For families managing the intersection of ovarian cancer and dementia, these developments require conversations that go beyond what the clinical trial data shows. Treatment decisions should be guided by the patient’s overall health status, cognitive capacity, quality of life goals, and the practical realities of caregiving. Talk with your oncologist about biomarker testing, treatment eligibility, and what realistic expectations look like for your specific situation. These new drugs open doors, but walking through them wisely requires the kind of careful, individualized decision-making that no headline can capture.
Frequently Asked Questions
Is pembrolizumab approved for all types of ovarian cancer?
No. The February 2026 FDA approval covers pembrolizumab combined with paclitaxel (with or without bevacizumab) specifically for platinum-resistant epithelial ovarian, fallopian tube, or primary peritoneal carcinoma in patients whose tumors express PD-L1 at a combined positive score of 1 or higher and who have received one to two prior therapies.
What is the difference between priority review and accelerated approval?
Priority review shortens the FDA’s review period from about ten months to six months but does not change the evidence standard required for approval. Accelerated approval allows a drug to be approved based on a surrogate endpoint, such as tumor response rate, rather than overall survival, and typically requires confirmatory trials after approval.
Can someone with dementia participate in ovarian cancer clinical trials?

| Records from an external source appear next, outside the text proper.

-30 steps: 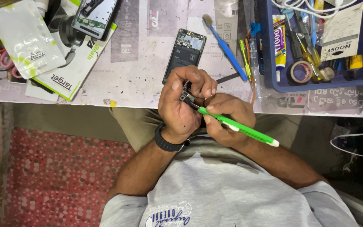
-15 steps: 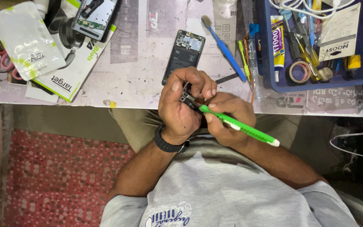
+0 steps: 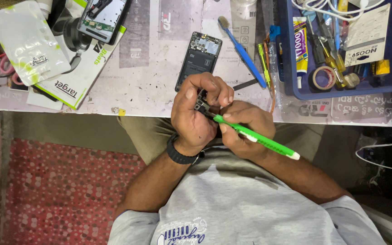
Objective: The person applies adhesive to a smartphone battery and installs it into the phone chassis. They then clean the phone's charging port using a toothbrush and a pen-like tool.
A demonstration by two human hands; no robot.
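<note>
Two hands at the bench edge, working a small dark part with a green tool.

Left hand (image 3: 195, 119), fingers curled tight, pinches a small dark part (image 3: 201, 105) just off the table (image 3: 159, 86) edge; the part is mostly hidden, kind unclear. Right hand (image 3: 245, 129), fingers together, grips a green tool (image 3: 256, 138); its tip meets the part, but the tip's shape is too small to read. An opened phone (image 3: 198, 59) lies just beyond, beside a blue toothbrush (image 3: 242, 52). A blue tray (image 3: 386, 68) is cut off at right.

Phone repair workshop: opened phone (image 3: 199, 60) on messy worktable (image 3: 159, 86), blue tray (image 3: 296, 90) full of screwdrivers (image 3: 330, 56), tape roll (image 3: 323, 77).
</note>
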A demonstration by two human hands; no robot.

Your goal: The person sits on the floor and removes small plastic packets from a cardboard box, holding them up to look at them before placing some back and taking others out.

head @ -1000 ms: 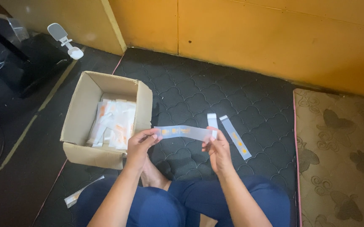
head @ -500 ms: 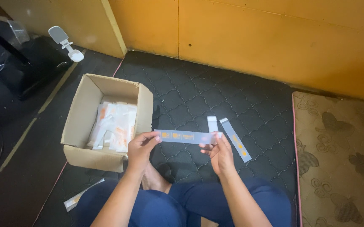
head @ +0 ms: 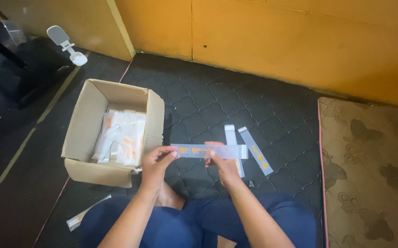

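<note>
While both hands pinch it, strip [head: 208, 151] lies level, long axis left-right: left hand [head: 156, 163], right hand [head: 224, 166].

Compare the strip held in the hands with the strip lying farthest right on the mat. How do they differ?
The held strip is level, off the mat, pinched by the left hand and right hand; the strip on the mat lies slanted and untouched. The held strip looks longer. Both are pale, flat and narrow with orange marks.
</note>
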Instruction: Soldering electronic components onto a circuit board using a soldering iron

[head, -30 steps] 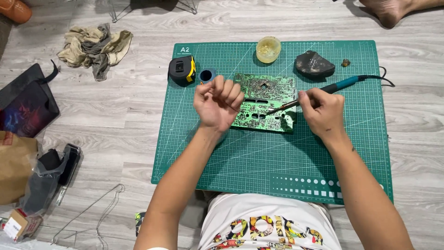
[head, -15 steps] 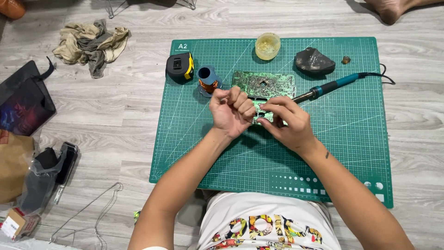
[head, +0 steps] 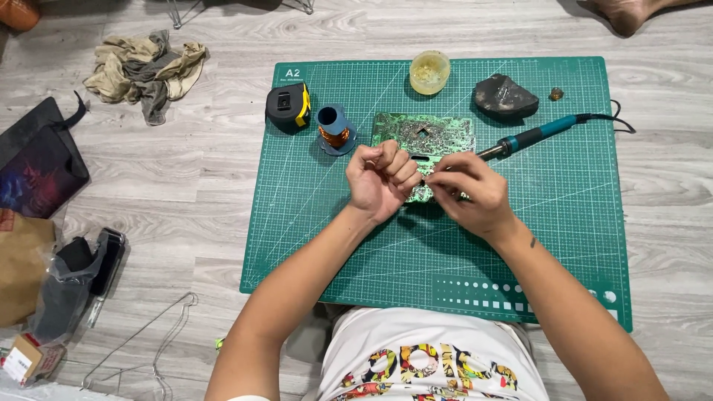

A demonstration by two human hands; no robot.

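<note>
Left of the left hand (head: pixel 380 180) stand a tape measure (head: pixel 288 105) and copper-wire spool (head: pixel 333 128). Left hand clenched, right hand (head: pixel 468 194) pinching something tiny, can't tell what, both over the near edge of the circuit board (head: pixel 425 137). Board under and just beyond the fingers: light, stiff, fragile, best held by its edges; soldering iron (head: pixel 531 139) lies released just right.

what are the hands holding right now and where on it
Both the left hand and right hand pinch something small over the circuit board's near edge; what it is cannot be told.
</note>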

Most clinical trials require participants to provide informed consent, which can be a barrier for patients with significant cognitive impairment. Some trials allow legally authorized representatives to consent on a patient’s behalf, but this varies by study protocol and institutional review board requirements. Ask the treating oncologist about specific eligibility criteria.
Is relacorilant available to patients right now?
No. The FDA accepted the new drug application and set a PDUFA target date of July 11, 2026. Until the FDA makes an approval decision and the drug is commercially launched, relacorilant is not available outside of clinical trials or expanded access programs.
How do these new ovarian cancer treatments affect patients who also have cognitive decline?
The clinical trials for these drugs did not specifically study patients with dementia or cognitive impairment. Side effects such as nausea, diarrhea, fatigue, and immune-related adverse events may be harder to identify in patients who have difficulty communicating symptoms. A comprehensive geriatric assessment before starting treatment is recommended.
What is KRAS-mutant low-grade serous ovarian cancer?
It is a rare subtype of ovarian cancer that grows more slowly than high-grade serous disease but responds poorly to standard chemotherapy. KRAS mutations drive the growth of many of these tumors. The avutometinib and defactinib combination approved in May 2025 is the first therapy specifically approved for this subtype.